**Exercise aim:**
Wherever "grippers" appears in a line of the listing, report that line.

**Data segment:**
************

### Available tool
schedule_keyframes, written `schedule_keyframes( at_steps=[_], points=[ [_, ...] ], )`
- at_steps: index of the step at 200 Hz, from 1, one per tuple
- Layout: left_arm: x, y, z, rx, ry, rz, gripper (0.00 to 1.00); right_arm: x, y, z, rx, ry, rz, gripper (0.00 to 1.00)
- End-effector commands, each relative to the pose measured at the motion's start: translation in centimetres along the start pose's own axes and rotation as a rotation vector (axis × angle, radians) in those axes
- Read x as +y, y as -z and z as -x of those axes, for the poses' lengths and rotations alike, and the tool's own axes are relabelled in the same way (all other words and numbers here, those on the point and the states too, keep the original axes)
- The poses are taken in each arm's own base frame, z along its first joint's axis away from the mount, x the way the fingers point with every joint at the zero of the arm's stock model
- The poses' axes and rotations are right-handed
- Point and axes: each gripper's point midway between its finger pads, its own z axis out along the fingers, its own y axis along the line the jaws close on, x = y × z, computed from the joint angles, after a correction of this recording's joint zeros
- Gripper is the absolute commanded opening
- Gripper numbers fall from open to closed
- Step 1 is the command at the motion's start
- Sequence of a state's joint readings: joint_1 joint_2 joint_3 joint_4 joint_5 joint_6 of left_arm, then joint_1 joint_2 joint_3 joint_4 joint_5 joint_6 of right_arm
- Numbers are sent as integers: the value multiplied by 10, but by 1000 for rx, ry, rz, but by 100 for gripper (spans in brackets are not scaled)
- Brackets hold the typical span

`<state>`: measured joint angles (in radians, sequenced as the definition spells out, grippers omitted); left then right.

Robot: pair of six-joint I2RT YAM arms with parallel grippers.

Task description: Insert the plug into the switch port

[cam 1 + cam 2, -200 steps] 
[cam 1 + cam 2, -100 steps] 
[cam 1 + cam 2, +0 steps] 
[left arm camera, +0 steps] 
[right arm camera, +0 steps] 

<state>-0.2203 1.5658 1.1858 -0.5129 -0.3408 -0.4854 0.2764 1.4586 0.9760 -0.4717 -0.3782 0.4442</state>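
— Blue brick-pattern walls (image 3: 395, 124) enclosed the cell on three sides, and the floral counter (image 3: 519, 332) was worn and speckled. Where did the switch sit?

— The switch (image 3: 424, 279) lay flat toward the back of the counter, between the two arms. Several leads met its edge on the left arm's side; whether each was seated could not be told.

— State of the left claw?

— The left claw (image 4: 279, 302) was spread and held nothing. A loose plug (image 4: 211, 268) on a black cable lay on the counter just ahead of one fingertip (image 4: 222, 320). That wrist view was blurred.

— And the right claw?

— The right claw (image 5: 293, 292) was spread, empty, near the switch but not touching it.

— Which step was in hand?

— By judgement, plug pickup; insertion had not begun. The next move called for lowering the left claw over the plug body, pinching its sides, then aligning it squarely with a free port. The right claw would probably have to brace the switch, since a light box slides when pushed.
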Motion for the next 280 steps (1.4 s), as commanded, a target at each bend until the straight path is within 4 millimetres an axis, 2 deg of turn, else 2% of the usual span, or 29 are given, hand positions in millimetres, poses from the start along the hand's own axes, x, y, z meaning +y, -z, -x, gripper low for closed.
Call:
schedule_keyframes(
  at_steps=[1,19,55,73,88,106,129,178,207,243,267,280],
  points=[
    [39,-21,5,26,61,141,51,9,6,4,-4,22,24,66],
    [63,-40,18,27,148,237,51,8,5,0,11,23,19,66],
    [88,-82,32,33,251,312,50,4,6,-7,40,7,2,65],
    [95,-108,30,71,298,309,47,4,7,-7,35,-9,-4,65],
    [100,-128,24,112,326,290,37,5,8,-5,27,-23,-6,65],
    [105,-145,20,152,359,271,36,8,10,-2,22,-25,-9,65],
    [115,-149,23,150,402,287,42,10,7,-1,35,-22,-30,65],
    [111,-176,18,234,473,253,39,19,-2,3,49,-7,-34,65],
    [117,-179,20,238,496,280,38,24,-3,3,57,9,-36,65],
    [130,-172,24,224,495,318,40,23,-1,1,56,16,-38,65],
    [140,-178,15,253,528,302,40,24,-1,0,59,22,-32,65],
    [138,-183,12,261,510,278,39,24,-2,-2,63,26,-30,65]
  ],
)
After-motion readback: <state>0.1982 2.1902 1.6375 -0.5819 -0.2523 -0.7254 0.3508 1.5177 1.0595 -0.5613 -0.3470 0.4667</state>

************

**Task result:**
`<state>`: measured joint angles (in radians, sequenced as the definition spells out, grippers omitted); left then right.
Robot: pair of six-joint I2RT YAM arms with parallel grippers.

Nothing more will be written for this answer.